Friday, September 30, 2022

The NIEON Driver Benchmark and the Two-Sided Coin for AV safety

Waymo just published a study showing that they can outperform an unimpaired (NIEON) driver on a set of real-world crashes. That's promising, but it's only half the story. To be a safe driver, an Autonomous Vehicle (AV) must both not only be good -- but also not be bad. Those are two different things. Let me explain...

Man showing younger driver how to hold steering wheel properly
Learning to drive includes learning how to drive well.
It also includes learning to avoid making avoidable mistakes. They're not the same thing.

A Sept. 29, 2022 blog posting by Waymo explains their next step in showing that their automated driver can perform better than people at avoiding crashes. The approach is to recreate crashes that happened in the real world and show that their automated driver would have avoided them. 

For this newest work they compare their driver to not just any human, but a Non-Impaired, with Eyes always ON the conflict (NIEON) driver. They correctly point out that no human is likely to be this good (you gotta blink, right?), but that's OK. The point is to have an ideal upper bound on human performance, which is a good idea.

Setting a goal that to be acceptably safe an AV should be at least as good as a NIEON driver makes sense. It cuts out all the debate about which human driver is being used as a reference (e.g., a tired 16 year old vs. a well rested professional limo driver 50 year old will have very different driving risk exposure).

Unsurprisingly Waymo does better than a NIEON on scenarios they know they will be running, because computers can react more quickly than people when they correctly sense, detect, and model what is going on in the real world. Doing so is not trivial, to be sure. As Waymo describes, this involves not just good twitch reflexes, but also realizing when things are getting risky and slowing down to give other road users more space, etc.

That is the "be a good driver" part, and kudos to Waymo and other industry players who are making progress on this. This is the promise of AV safety in action.

But to be safe in the real world, that is not enough. You also have to not be a bad driver. Doing better at things humans mess up is half the picture. The other half is not making "stupid" mistakes that humans would likely avoid. 

AVs will surely have crashes that would be unlikely for a human driver to experience. Or will sometimes fail to be cautious when they should, and so on. While this did not lead to crashes, the infamous Waymo ride video showing construction zone cone confusion shows there is more work to be done in getting AVs to handle unusual situations. To its credit, in that scenario the Waymo vehicle did not experience a crash. But other uncrewed AVs are in fact having crashes due to misjudging traffic situations. And an automated test truck crashed into a safety barrier despite having a human safety driver due to an ill-considered initialization strategy that at least some would consider a rookie mistake (e.g., repeats a type of mistake made in Grand Challenge events -- should have known better).

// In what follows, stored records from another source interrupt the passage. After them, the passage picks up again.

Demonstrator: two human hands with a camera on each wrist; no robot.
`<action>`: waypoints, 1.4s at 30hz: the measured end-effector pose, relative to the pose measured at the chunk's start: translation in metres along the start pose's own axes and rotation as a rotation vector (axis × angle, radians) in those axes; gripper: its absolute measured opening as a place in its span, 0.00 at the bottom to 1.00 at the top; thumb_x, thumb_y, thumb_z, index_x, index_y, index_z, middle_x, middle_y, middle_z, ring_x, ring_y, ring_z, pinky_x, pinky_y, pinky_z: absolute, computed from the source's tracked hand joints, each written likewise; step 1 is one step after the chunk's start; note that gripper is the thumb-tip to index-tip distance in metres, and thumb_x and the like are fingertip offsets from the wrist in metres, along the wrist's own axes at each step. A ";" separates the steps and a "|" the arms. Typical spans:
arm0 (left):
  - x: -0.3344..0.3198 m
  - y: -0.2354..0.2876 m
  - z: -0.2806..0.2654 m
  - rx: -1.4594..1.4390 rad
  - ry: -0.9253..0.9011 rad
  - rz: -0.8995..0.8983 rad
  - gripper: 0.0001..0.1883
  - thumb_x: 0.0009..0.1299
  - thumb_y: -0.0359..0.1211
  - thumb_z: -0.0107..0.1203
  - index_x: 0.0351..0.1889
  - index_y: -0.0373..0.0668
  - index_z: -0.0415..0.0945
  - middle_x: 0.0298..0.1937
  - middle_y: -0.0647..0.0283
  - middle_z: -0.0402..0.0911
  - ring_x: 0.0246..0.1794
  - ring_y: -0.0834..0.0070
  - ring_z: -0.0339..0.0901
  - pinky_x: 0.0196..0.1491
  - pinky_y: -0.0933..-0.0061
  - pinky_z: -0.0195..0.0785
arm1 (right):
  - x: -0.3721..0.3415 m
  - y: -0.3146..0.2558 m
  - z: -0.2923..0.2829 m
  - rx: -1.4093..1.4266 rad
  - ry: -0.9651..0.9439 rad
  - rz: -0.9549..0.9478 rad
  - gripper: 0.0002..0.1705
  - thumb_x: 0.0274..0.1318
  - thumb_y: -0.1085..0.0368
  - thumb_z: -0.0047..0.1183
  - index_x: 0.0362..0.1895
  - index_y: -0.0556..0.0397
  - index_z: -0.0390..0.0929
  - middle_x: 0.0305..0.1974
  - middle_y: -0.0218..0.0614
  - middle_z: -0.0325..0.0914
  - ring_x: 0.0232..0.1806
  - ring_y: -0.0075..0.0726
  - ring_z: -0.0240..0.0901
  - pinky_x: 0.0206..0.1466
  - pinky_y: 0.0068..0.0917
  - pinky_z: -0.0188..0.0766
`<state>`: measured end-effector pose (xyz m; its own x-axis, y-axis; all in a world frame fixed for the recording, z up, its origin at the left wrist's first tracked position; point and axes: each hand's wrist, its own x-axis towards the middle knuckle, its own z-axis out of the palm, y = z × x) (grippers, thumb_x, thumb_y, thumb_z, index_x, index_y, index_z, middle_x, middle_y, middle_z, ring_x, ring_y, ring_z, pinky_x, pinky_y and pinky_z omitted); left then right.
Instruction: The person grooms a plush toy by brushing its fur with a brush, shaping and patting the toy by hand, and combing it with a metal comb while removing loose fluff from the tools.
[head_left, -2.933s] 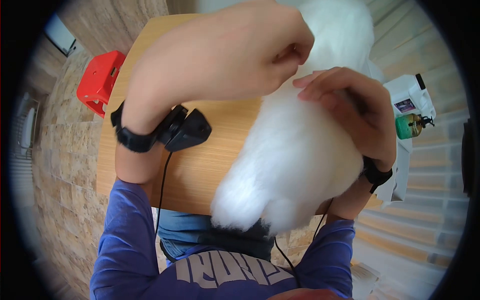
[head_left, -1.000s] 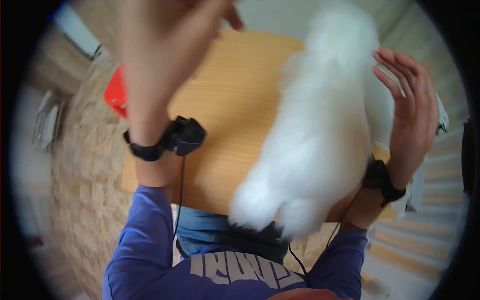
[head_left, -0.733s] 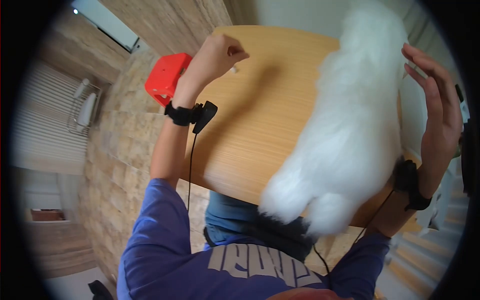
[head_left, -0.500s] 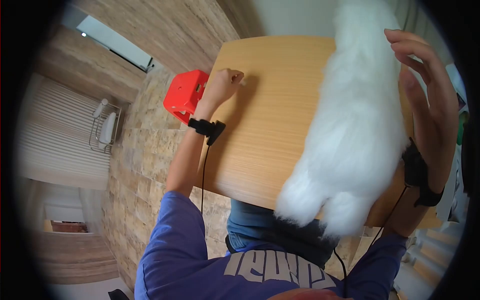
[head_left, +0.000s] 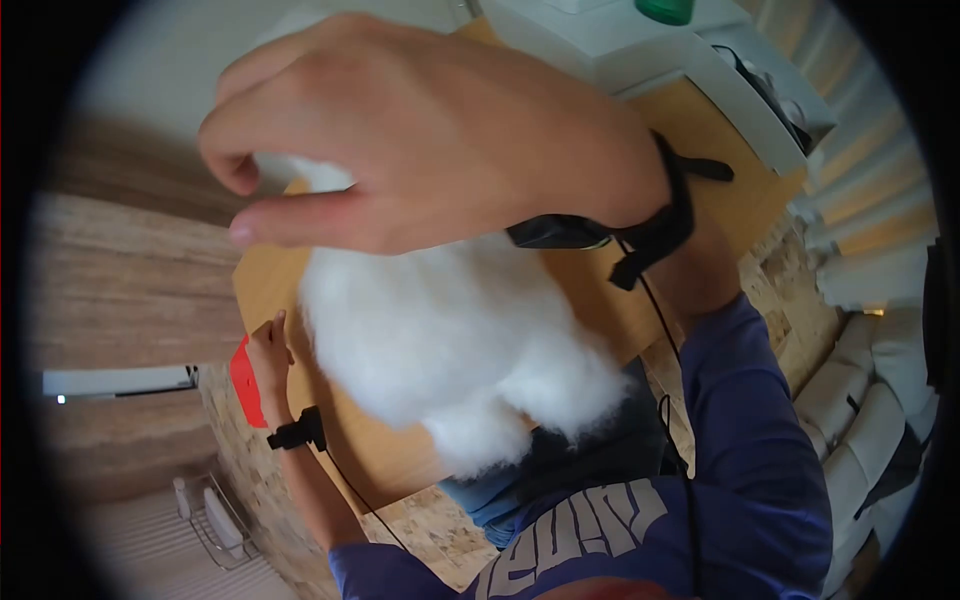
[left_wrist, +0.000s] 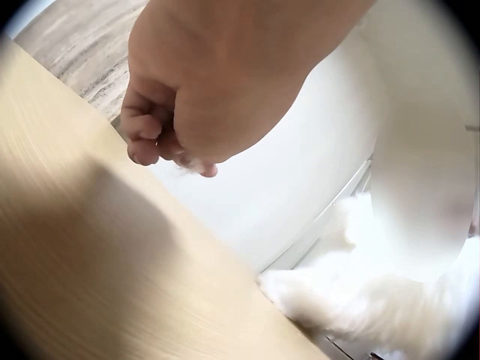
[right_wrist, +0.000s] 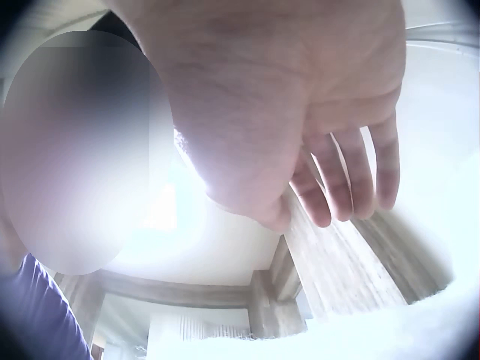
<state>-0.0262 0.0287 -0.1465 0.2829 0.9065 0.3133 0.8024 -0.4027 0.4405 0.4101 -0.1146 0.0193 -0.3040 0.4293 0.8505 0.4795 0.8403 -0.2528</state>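
A white fluffy mass (head_left: 430, 330) with two rounded lobes at its near end lies on the wooden table (head_left: 350, 440). Above it, close to the head camera, my right hand (head_left: 430, 130) hovers with loosely bent fingers and hides its far part. In the right wrist view the fingers of my right hand (right_wrist: 277, 105) hang apart, holding nothing, with white fluff (right_wrist: 360, 334) below. Over the table's left edge is my left hand (head_left: 270, 365). The left wrist view shows my left hand (left_wrist: 217, 82) with curled fingers, pinching a small white tuft (left_wrist: 193, 166).
A red stool (head_left: 245, 385) stands beside the table's left edge. At the far right are a white drawer unit (head_left: 690, 85) and a green container (head_left: 665, 10). A cable runs from each wrist camera. Pale cushions (head_left: 870, 410) lie at the right.
My right hand has moved from the fluffy mass's right side to over it, nearer the head camera. The head view has turned. My left hand still stays by the table's left edge, fingers curled.
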 end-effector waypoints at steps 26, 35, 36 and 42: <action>0.181 0.274 0.031 0.303 0.407 1.156 0.38 0.80 0.43 0.53 0.81 0.37 0.50 0.61 0.33 0.78 0.57 0.40 0.81 0.60 0.52 0.74 | -0.032 -0.039 0.049 0.146 -0.610 -0.086 0.08 0.47 0.62 0.61 0.23 0.52 0.81 0.28 0.37 0.81 0.42 0.41 0.79 0.60 0.36 0.69; 0.072 0.238 0.026 -0.348 -0.299 0.659 0.21 0.80 0.29 0.46 0.70 0.40 0.75 0.80 0.46 0.60 0.82 0.50 0.55 0.82 0.52 0.44 | -0.030 -0.038 0.046 0.151 -0.580 -0.077 0.10 0.46 0.64 0.60 0.17 0.51 0.78 0.21 0.37 0.78 0.35 0.39 0.78 0.53 0.33 0.68; 0.063 0.230 0.026 -0.343 -0.293 0.659 0.21 0.80 0.29 0.46 0.70 0.40 0.75 0.80 0.46 0.60 0.82 0.50 0.55 0.82 0.52 0.44 | -0.030 -0.038 0.046 0.148 -0.582 -0.077 0.09 0.46 0.64 0.60 0.17 0.51 0.79 0.21 0.36 0.79 0.36 0.39 0.78 0.53 0.32 0.68; 0.018 0.208 0.021 -0.590 -0.299 0.568 0.22 0.77 0.25 0.46 0.69 0.37 0.75 0.79 0.47 0.64 0.78 0.53 0.64 0.78 0.55 0.54 | -0.023 -0.040 0.042 0.131 -0.689 -0.086 0.08 0.50 0.60 0.62 0.27 0.50 0.83 0.34 0.33 0.84 0.45 0.37 0.79 0.61 0.32 0.67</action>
<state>0.1567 -0.0363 -0.0674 0.7502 0.5107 0.4200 0.1182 -0.7285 0.6748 0.3634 -0.1441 -0.0097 -0.8090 0.4352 0.3950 0.3406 0.8949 -0.2883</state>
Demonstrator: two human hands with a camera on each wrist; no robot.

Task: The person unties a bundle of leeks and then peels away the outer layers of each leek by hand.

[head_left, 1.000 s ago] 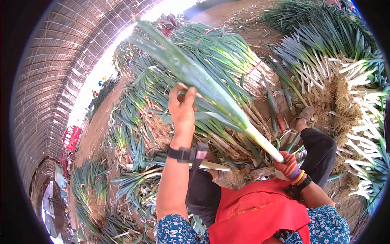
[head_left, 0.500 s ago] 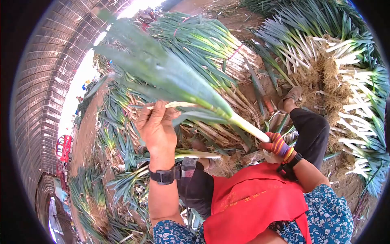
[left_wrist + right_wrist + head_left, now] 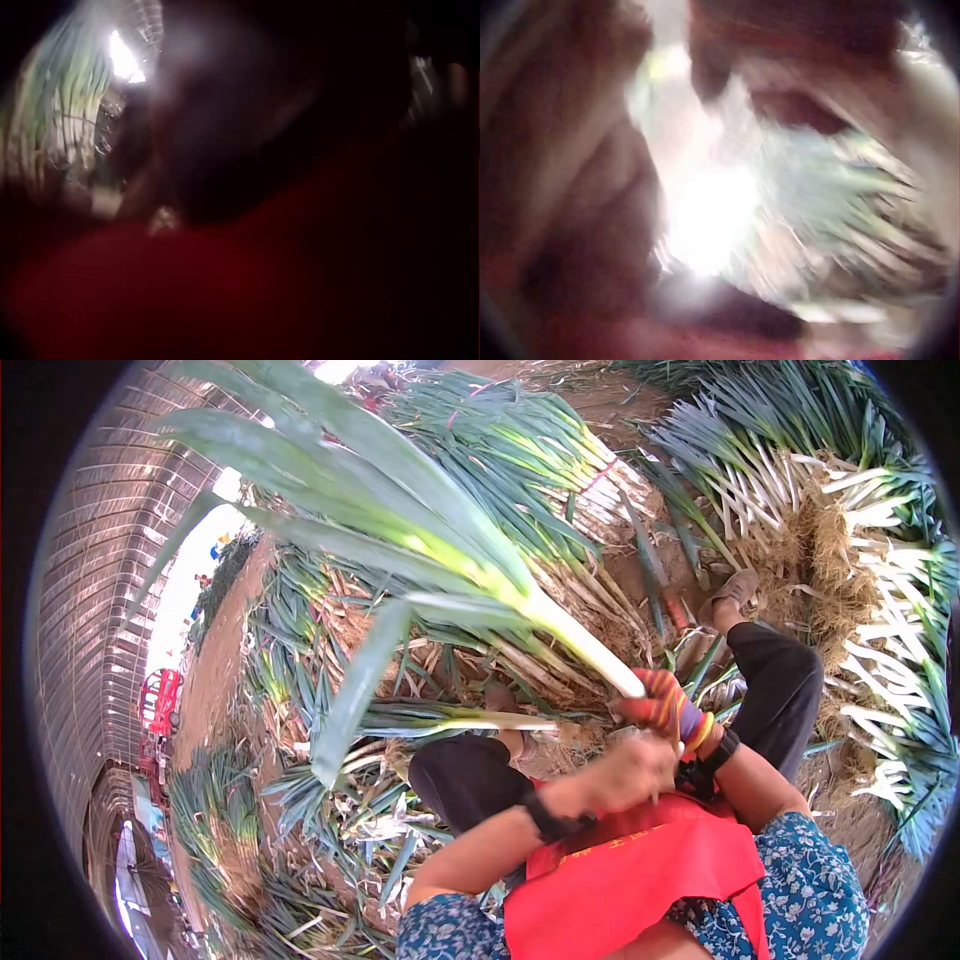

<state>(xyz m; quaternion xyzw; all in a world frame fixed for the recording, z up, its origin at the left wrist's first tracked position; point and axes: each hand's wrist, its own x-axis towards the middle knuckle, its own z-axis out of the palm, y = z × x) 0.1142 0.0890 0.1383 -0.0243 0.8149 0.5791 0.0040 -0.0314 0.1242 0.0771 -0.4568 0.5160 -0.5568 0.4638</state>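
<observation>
Okay, right hand (image 3: 668,705) in a red, yellow and purple striped glove (image 3: 692,722) is curled round the white stalk of a long green-leaved leek (image 3: 505,578), which slants up-left over green-and-white bundled leeks (image 3: 490,450). Bare left hand (image 3: 630,768) sits right by the glove; too blurred to tell whether it's pinching anything.

A brownish, ribbed, arched roof (image 3: 105,580) is curving along the left; a bright red vehicle (image 3: 162,700) is standing by brown bare soil (image 3: 224,635).
</observation>
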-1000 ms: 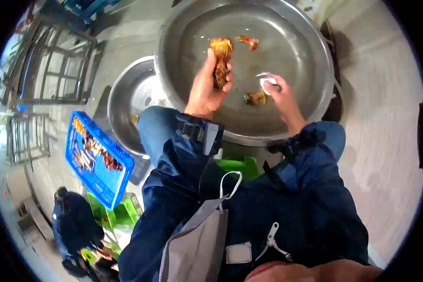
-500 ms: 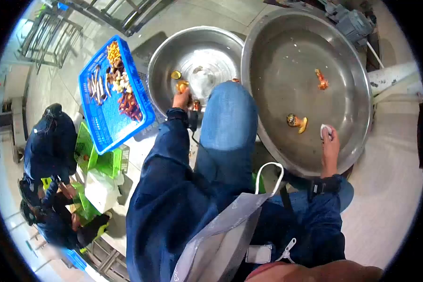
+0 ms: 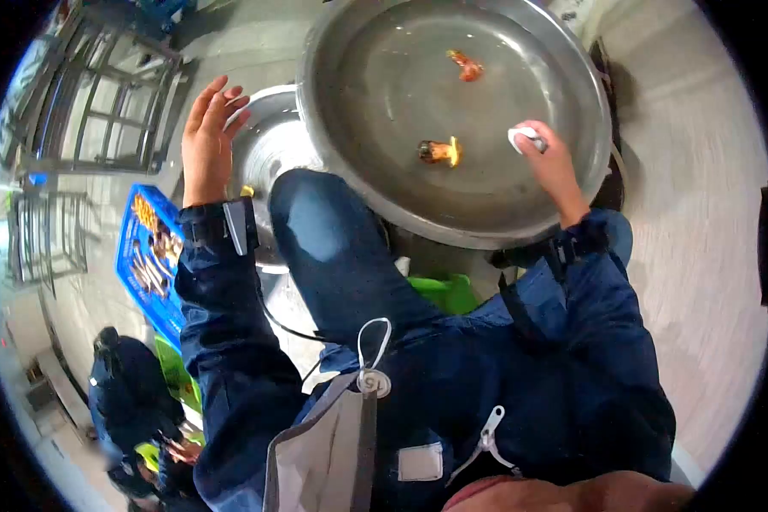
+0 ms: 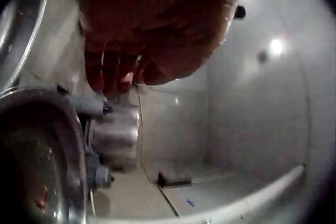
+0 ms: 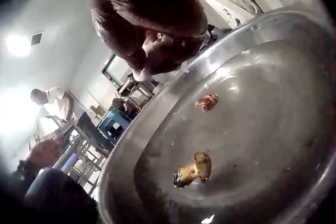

It is good to see Waymo showing their automated driver can do well when it correctly interprets the situation it is in. That shows it is a potentially capable driver. We still need to see it is additionally not making mistakes in novel situations that aren't part of the human driver crash dataset. If Waymo can show NIEON level safety in both the knowns and the unknowns, that will be an impressive achievement.

Sunday, September 25, 2022

The Autonomous Vehicle Deployment Governance Problem

The #1 ethical issue in autonomous vehicles is not the infamous Trolley Problem. It is the question of who gets to decide when it is OK to deploy a vehicle without a safety driver on public roads.

Woman with umbrella crossing street in rain

Consider a thought experiment which, if you follow AV industry news, you might recognize as not entirely hypothetical. You, the reader, are in charge of a company that needs to do a public road demonstration with no driver in an AV. You know that safety is not where you would like it to be. In fact, you have no safety case at all. You might not even have any real safety engineers on staff. But you have a smart, super-capable team. You have done a lot of test driving and it is going pretty well.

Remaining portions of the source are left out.